Australian housing values have been surprisingly resilient during the coronavirus pandemic, with only minor falls in home values in Sydney and Melbourne and some other capital cities recording increases.
New data released today by CoreLogic for the month of July showed Australia’s housing values dropped 0.6% over the month, a slight improvement from June when values were down 0.7%.
Across the capital cities, Canberra (+0.6%) and Adelaide (+0.1%) posted a rise in dwelling values over the month, while Melbourne (-1.2%) and Sydney (-0.9%) led the decline, recording the largest month-on-month falls in July.
The analysis also shows that, despite the month-by-month falls, most capital city property owners are sitting on handsome annual gains (around 12.1% in Sydney and 8.7% in Melbourne).
Regional markets are generally showing more resilience to falling values.
Across the combined regional areas, housing values were unchanged in July compared with a 0.8% fall across the combined capital cities index. Regional Victoria (-0.5%) and regional Western Australia (-3.2%) were the only non-capital city markets to record a fall in values over the month.
According to CoreLogic’s head of research, Tim Lawless, housing markets have remained relatively resilient through the COVID period so far.
“The impact from COVID-19 on housing values has been orderly to-date, with CoreLogic’s national index falling only 1.6% since the recent high in April and housing turnover has recovered quickly after it’s sharp fall in late March and April.”

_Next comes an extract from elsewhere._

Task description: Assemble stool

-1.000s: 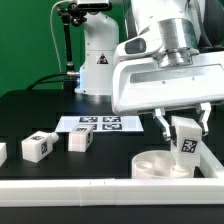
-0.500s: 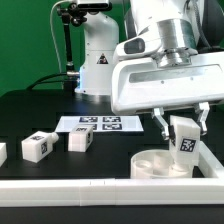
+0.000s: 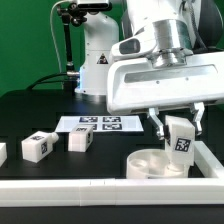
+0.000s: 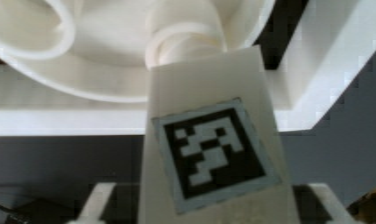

“Record low interest rates, government support and loan repayment holidays for distressed borrowers have helped to insulate the housing market from a more significant downturn.
Advertised supply levels have remained tight, with the total number of properties for sale falling a further 4.3% in the 4 weeks to July 27th, sitting 15.2% below where they were this time last year.
“Additionally, increased demand driven by housing specific incentives from both federal and state governments, especially for first home buyers, have become more substantial.”
However, with fiscal support set to taper from October and repayment holidays expiring at the end of March next year, Mr Lawless believes the medium term outlook remains skewed to the downside.
“Urgent sales are likely to become more common as we approach these milestones, which will test the market’s resilience,” Mr Lawless said.
“Similarly, the recent concerns of a second wave of the virus and the potential for renewed border closures and stricter social distancing polices are likely to further push consumer sentiment down. This is likely to weigh on both home buying and selling activity more broadly.”
CoreLogic’ analysis shows that doom sayer predictions of a 30 per cent drop in property value appear to be misplaced.
However, it also indicates there may only be a short window for downsizers to take advantage of the resilient property market, before loan deferral periods and the proposed reduction in JobKeeper payments impacts on the market.